In case of internal phase separation, the tray below a catalyst bed is designed to let the liquid phase be collected and transferred through a hole in the middle of the tray to next catalyst bed, while the gas phase is removed through the riser. Above and around the middle of the tray a separating/mixing device, open at the bottom, is installed to which the downcomer with fresh hydrogen rich gas is connected.
By the retrofitting method of the invention, it possible to withdraw and recycle process streams between the catalyst beds without modification of the reactor shell. The inlet pipe of an existing hydroprocessing reactor is typically connected to the cover of 30″ manhole at top of reactor. When retrofitting such a conventional hydroprocessing reactor, a cylindrical piece is installed between the flanges of the manhole. The cylindrical piece contains the connections between risers/downcomers inside the hydroprocessing reactor and the piping between the hydroprocessing reactor and a separator.
By the process of the invention, far better use of the catalyst is obtained as well as prolonged catalyst lifetime. Consequently, the requirement to catalyst volume is reduced, which makes space for the retrofit between catalyst beds and still obtaining a higher yield of product.
BRIEF DESCRIPTION OF THE DRAWINGS
FIG. 1 is a simplified diagram of a process according to a specific embodiment of the invention for hydroprocessing of heavy hydrocarbon feed with phase separation between catalyst beds.
FIG. 2 shows a retrofitted hydroprocessing reactor with external phase separation and addition of fresh treat gas upstream a lower catalyst bed.
FIG. 3 shows a retrofitted hydroprocessing reactor with internal phase separation and addition of fresh treat gas.
FIG. 4 shows the inlet/outlet system for interbed process streams at top of a retrofitted reactor.

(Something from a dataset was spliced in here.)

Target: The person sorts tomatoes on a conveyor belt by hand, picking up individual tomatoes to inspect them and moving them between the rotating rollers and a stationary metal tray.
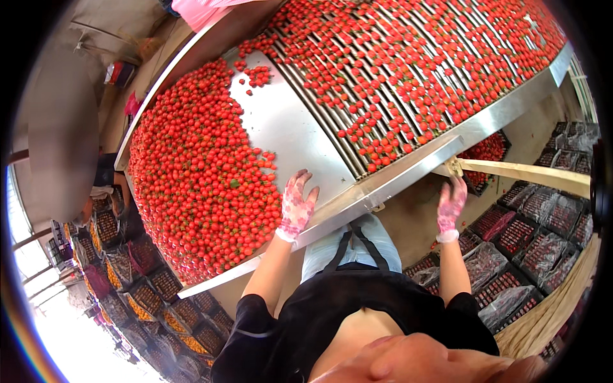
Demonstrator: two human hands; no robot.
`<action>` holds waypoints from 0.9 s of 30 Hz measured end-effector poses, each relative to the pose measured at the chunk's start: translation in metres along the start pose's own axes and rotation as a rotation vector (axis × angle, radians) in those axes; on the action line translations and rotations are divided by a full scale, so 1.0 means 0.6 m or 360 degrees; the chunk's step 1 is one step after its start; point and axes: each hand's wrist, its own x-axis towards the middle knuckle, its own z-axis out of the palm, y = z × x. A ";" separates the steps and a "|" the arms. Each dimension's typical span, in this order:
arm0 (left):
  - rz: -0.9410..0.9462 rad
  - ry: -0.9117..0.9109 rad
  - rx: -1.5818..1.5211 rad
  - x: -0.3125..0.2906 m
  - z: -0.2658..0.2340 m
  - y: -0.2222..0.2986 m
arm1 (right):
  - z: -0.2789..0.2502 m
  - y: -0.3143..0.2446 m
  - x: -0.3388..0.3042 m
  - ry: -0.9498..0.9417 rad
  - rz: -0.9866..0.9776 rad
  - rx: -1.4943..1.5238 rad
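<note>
My left hand [298, 204], in a pink-patterned glove with a white cuff, is over the near rim of the metal sorting table, beside a large heap of cherry tomatoes [198, 172]. Its fingers are spread and nothing is in them. A bare patch of steel tray [287, 134] lies just beyond. My right hand [451, 204], gloved the same way, is outside the table's edge with fingers stretched upward. Its fingertips come close to a pale wooden bar [523, 174]; whether they touch its end I cannot tell.
Sloping metal rollers [345, 115] carry many more tomatoes at the far right. A crate of tomatoes [488, 150] sits under the table's edge. Stacked dark crates [511, 236] stand at the right, others [147, 293] at the lower left. Another person in pink [198, 9] is beyond the table.
</note>
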 end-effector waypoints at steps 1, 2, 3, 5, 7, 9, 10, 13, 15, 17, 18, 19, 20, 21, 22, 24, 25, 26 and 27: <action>-0.0010 0.0011 0.0028 0.016 0.007 -0.034 | 0.024 -0.046 0.032 -0.0109 -0.0117 0.0102; -0.0158 -0.0024 -0.0010 0.035 0.016 -0.072 | 0.052 -0.084 0.066 -0.0219 -0.0239 0.0203; -0.0301 -0.0055 -0.0051 0.060 0.027 -0.113 | 0.084 -0.116 0.095 -0.0323 -0.0317 0.0277; -0.0578 -0.0105 -0.0138 0.112 0.063 -0.187 | 0.152 -0.158 0.133 -0.0523 -0.0343 0.0489; -0.0837 -0.0125 -0.0214 0.170 0.101 -0.250 | 0.225 -0.188 0.150 -0.0663 -0.0287 0.0658; -0.0846 -0.0030 0.0061 0.208 0.116 -0.330 | 0.287 -0.260 0.159 -0.0798 -0.0221 0.0772; -0.0851 -0.0013 0.0169 0.226 0.131 -0.349 | 0.320 -0.267 0.160 -0.0849 -0.0240 0.0801; -0.0698 0.0028 0.0771 0.269 0.159 -0.385 | 0.428 -0.290 0.165 -0.1072 -0.0226 0.0768; -0.0604 0.0172 0.0950 0.280 0.157 -0.412 | 0.514 -0.313 0.179 -0.1145 -0.0331 0.0633; -0.0691 0.0120 0.0939 0.282 0.165 -0.415 | 0.605 -0.327 0.212 -0.1142 -0.0396 0.0576; -0.0719 0.0092 0.0925 0.291 0.168 -0.407 | 0.647 -0.329 0.238 -0.0931 -0.0699 0.0461; -0.0708 0.0107 0.0930 0.293 0.164 -0.404 | 0.686 -0.345 0.260 -0.0898 -0.0703 0.0357; -0.0718 0.0105 0.0944 0.293 0.159 -0.404 | 0.720 -0.369 0.291 -0.1061 -0.0727 0.0225; -0.0718 0.0106 0.0956 0.298 0.157 -0.402 | 0.753 -0.386 0.313 -0.0931 -0.0809 0.0104; -0.0705 0.0097 0.0971 0.299 0.153 -0.404 | 0.782 -0.392 0.342 -0.1009 -0.0980 -0.0151; -0.0697 0.0123 0.1025 0.300 0.152 -0.417 | 0.838 -0.411 0.381 -0.1027 -0.1232 -0.0521; -0.0711 0.0106 0.1008 0.298 0.152 -0.417 | 0.854 -0.418 0.384 -0.1102 -0.1278 -0.0692; -0.0722 0.0088 0.0989 0.295 0.152 -0.416 | 0.869 -0.424 0.386 -0.1174 -0.1319 -0.0869; -0.0726 0.0100 0.0970 0.293 0.150 -0.414 | 0.879 -0.428 0.386 -0.1179 -0.1326 -0.0869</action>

FIG. 5 discloses a new cylindrical piece to be installed at top and with the ducts connecting the riser/downcomer in a retrofitted reactor.
FIG. 6 shows a horizontal cross section of the inlet/outlet nozzle and duct of FIG. 5.
FIG. 7 shows the connection between the vertical oulet/inlet duct and riser/downcomer.
FIG. 8 is a horizontal cross section of the connection shown on FIG. 7.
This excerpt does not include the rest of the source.